福袋は「企業泣かせ」? 意外な成り立ちと工夫を凝らしたコロナ禍の戦略:福袋購入歴40年のベテランが分析(3/4 ページ)
新型コロナウイルス感染拡大の中、例年とは違う動きを見せる「福袋商戦」。福袋を40年以上買い続けてきた筆者のMOMOTA氏はこう分析する。
百貨店の対応は?メディア対応のお披露目会も半分以下に
12月に入り新型コロナウイルス感染の第3波が話題になる前から、百貨店などではすでに年末年始の福袋の販売対策を練っていました。毎年10月から11月にかけて、百貨店各社はメディアや関係者を集めた「福袋の披露会」を開催しています。しかし今回は3密回避などの理由から、披露会を開催した百貨店は半分以下になりました。
21年の年明けに開始される初売りの対応は百貨店によってまちまちですが、基本的に全ての百貨店がコロナ対策をしています。通常通りに販売する百貨店はありません。当然と言えば当然ですが。
日本百貨店協会の会長を務める村田善郎さんが率いる高島屋などは特に新型コロナウイルス感染防止対策に敏感で、全ての情報の開示や、正月三が日の福袋販売を行わないと発表しました。
そんな中、ある百貨店の担当者と話をしたときに言っていたのが「Web通販の有効利用」でした。前述してお話し致しましたが、百貨店の通販での福袋販売は10月頃から始まります。

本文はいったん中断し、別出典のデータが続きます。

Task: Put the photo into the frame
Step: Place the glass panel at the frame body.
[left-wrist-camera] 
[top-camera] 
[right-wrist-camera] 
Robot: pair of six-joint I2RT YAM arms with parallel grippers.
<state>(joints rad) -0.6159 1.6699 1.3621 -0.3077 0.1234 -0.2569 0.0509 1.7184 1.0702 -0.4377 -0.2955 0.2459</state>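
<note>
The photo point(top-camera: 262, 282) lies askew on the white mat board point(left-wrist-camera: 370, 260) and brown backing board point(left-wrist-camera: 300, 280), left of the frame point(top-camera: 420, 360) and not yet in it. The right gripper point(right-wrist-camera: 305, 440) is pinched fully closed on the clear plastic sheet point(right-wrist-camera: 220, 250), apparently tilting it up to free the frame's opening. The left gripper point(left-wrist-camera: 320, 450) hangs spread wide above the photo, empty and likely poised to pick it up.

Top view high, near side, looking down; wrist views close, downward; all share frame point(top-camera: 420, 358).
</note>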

ある百貨店の場合は、人気があり「人が殺到する可能性のある福袋」は、年内に店舗で受け付けをする。また、年内の店舗受け付けを早めに開始し、期間を長めにして、年内受け付けの時点でも人を分散させる施策をしています。
私が話を聞いた担当者の所属する百貨店では、例年なら通販では予約販売しない小規模の福袋も、今回はWebでの販売に参加してもらい、お正月は福袋の規模を小さくすると話していました。
他には、お正月に人気の出そうな福袋は別ブースを設けて、人が密集しないようにする百貨店もあるようです。百貨店自体は、売り物さえあれば是が非でも福袋を売ってマージンを稼ぎたいというのが本心だと思いますが、各社工夫を凝らしてギリギリの対応をしているようです。